▶ _Exercise directions_: Write the listing out again word for word, skipping each picture.

———

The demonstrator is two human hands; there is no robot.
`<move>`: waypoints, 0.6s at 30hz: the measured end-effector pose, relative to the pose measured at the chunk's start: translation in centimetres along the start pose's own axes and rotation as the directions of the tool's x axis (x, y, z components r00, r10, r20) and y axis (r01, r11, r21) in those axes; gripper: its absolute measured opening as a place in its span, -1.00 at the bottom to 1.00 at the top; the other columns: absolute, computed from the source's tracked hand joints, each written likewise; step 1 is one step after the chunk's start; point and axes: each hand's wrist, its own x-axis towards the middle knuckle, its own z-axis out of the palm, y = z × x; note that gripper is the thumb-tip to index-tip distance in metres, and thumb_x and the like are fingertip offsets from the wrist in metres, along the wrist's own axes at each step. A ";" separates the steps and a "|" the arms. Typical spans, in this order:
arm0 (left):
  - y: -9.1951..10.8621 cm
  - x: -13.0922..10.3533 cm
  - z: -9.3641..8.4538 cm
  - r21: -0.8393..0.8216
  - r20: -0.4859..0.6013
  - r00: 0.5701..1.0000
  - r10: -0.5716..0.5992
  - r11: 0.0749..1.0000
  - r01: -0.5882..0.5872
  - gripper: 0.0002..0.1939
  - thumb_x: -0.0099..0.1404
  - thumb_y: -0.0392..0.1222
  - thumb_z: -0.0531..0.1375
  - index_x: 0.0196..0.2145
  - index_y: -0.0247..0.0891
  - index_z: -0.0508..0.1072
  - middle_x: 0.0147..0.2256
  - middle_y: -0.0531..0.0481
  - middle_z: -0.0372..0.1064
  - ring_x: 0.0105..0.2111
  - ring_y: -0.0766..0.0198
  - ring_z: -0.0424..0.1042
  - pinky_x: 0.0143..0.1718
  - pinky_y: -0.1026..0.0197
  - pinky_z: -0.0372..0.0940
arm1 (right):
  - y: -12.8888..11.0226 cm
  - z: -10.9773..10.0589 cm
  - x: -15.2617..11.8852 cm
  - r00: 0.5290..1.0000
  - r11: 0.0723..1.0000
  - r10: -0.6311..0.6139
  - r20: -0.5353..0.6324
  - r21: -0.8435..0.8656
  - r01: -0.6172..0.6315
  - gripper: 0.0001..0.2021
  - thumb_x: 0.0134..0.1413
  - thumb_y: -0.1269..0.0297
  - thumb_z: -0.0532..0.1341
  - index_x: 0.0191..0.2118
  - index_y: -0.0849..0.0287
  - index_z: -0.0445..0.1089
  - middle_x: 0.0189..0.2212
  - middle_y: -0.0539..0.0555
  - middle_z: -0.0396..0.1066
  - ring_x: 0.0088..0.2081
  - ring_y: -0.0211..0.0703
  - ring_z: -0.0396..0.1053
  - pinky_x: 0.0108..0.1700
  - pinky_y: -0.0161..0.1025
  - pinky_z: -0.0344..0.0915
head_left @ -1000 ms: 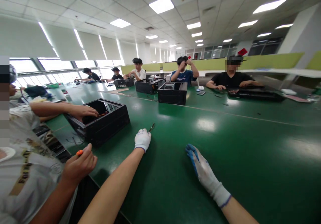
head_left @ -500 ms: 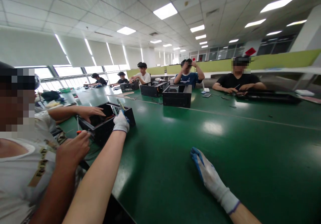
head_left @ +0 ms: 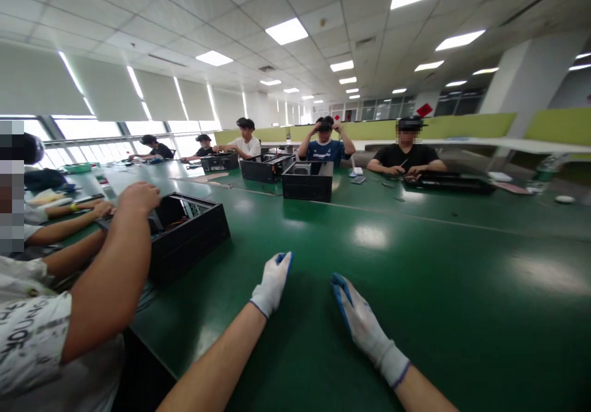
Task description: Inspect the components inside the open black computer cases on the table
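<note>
My left hand (head_left: 273, 284), in a white glove with a blue palm, is over the green table (head_left: 415, 276), fingers stretched out and nothing visible in it. To its right, my right hand (head_left: 362, 323) wears a matching glove; its palm faces inward, the fingers are extended and it holds nothing. A gap separates the two hands. The nearest object to my left hand is an open black computer case (head_left: 191, 239) on the left, which my hand does not touch. Another person's arm (head_left: 124, 258) reaches over that case.
Further back are more open black cases, one at the centre (head_left: 307, 187) and one beside it (head_left: 263, 170). Several people sit along the far side. A flat black panel (head_left: 447, 183) lies before one at the right, near a clear bottle (head_left: 545, 172).
My left hand has left the black case and come to the middle; the small object seen in it earlier is no longer visible. The view has turned right. The neighbour's arm is raised over the case.
</note>
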 end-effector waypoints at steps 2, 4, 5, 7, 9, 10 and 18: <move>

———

▶ _Response to the exercise_:
The demonstrator is two human hands; there is no robot.
`<move>`: waypoints, 0.6s at 30hz: the measured end-effector pose, relative to the pose measured at the chunk's start: translation in centimetres along the start pose's own axes and rotation as the directions of the tool's x axis (x, y, z components r00, r10, r20) and y axis (r01, r11, r21) in those axes; gripper: its absolute measured opening as a place in its span, -1.00 at the bottom to 1.00 at the top; the other columns: absolute, computed from the source's tracked hand joints, each written likewise; step 1 is one step after the chunk's start; point and axes: each hand's wrist, its own x-axis towards the middle knuckle, its own z-axis out of the palm, y = z × x; note that gripper is the thumb-tip to index-tip distance in metres, and thumb_x and the like are fingertip offsets from the wrist in metres, along the wrist's own axes at each step. A ";" separates the steps and a "|" the arms. Typical spans, in this order:
arm0 (left):
  - y: -9.1951..10.8621 cm
  - x: -13.0922..10.3533 cm
  - z: -9.3641..8.4538 cm
  - r21: -0.8393..0.8216
  - r20: -0.4859..0.6013
  - r00: 0.5701..1.0000
  - r10: -0.5716..0.5992
  - r11: 0.0749..1.0000
  - r01: -0.5882..0.5872
  - gripper: 0.0002..0.1939
  - thumb_x: -0.0099..0.1404
  - thumb_y: -0.0392..0.1222
  - thumb_z: -0.0531..0.1375
  - index_x: 0.0196..0.2145
  - index_y: -0.0247..0.0891
  - index_z: -0.0508..0.1072
  - middle_x: 0.0147..0.2256
  - middle_y: -0.0531..0.0481
  - middle_z: -0.0372..0.1064
  - ring_x: 0.0105..0.2111
  - ring_y: -0.0766..0.0198
  - ring_z: -0.0424..0.1042
  - pinky_x: 0.0143..0.1718
  - pinky_y: -0.1026..0.0197
  - pinky_z: -0.0372..0.0940
arm1 (right):
  - y: -12.8888..11.0226 cm
  - z: -10.9773..10.0589 cm
  - x: -15.2617..11.8852 cm
  - r00: 0.5290..1.0000
  - r11: 0.0723..1.0000
  - r10: -0.6311..0.6139
  - r20: -0.5353..0.6324
  - r21: -0.8435..0.8656
  - r01: -0.6172..0.6315
  - gripper: 0.0001..0.2021
  - thumb_x: 0.0134..0.1413
  - thumb_y: -0.1269..0.0297
  - thumb_z: -0.0532..0.1341
  - index_x: 0.0191..0.2118
  - index_y: -0.0849..0.0287
  - index_z: -0.0445..0.1089
  - middle_x: 0.0189..0.2212
  - middle_y: -0.0539..0.0555
  - middle_z: -0.0396..0.1066
  - ring_x: 0.0088..0.2081
  - ring_y: -0.0211..0.0703
  - ring_z: -0.0396..0.1053
  - pinky_x: 0.0108..0.1700
  - pinky_y: -0.0161..0.1025
  - pinky_z: -0.0344..0.0915
head_left @ -1000 ms: 
head_left @ -500 ms: 
head_left @ +0 ms: 
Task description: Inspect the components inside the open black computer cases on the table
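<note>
My left hand (head_left: 273, 284), in a white glove with a blue palm, is over the green table (head_left: 415, 276), fingers stretched out and nothing visible in it. To its right, my right hand (head_left: 362, 323) wears a matching glove; its palm faces inward, the fingers are extended and it holds nothing. A gap separates the two hands. The nearest object to my left hand is an open black computer case (head_left: 191, 239) on the left, which my hand does not touch. Another person's arm (head_left: 124, 258) reaches over that case.
Further back are more open black cases, one at the centre (head_left: 307, 187) and one beside it (head_left: 263, 170). Several people sit along the far side. A flat black panel (head_left: 447, 183) lies before one at the right, near a clear bottle (head_left: 545, 172).
My left hand has left the black case and come to the middle; the small object seen in it earlier is no longer visible. The view has turned right. The neighbour's arm is raised over the case.
</note>
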 end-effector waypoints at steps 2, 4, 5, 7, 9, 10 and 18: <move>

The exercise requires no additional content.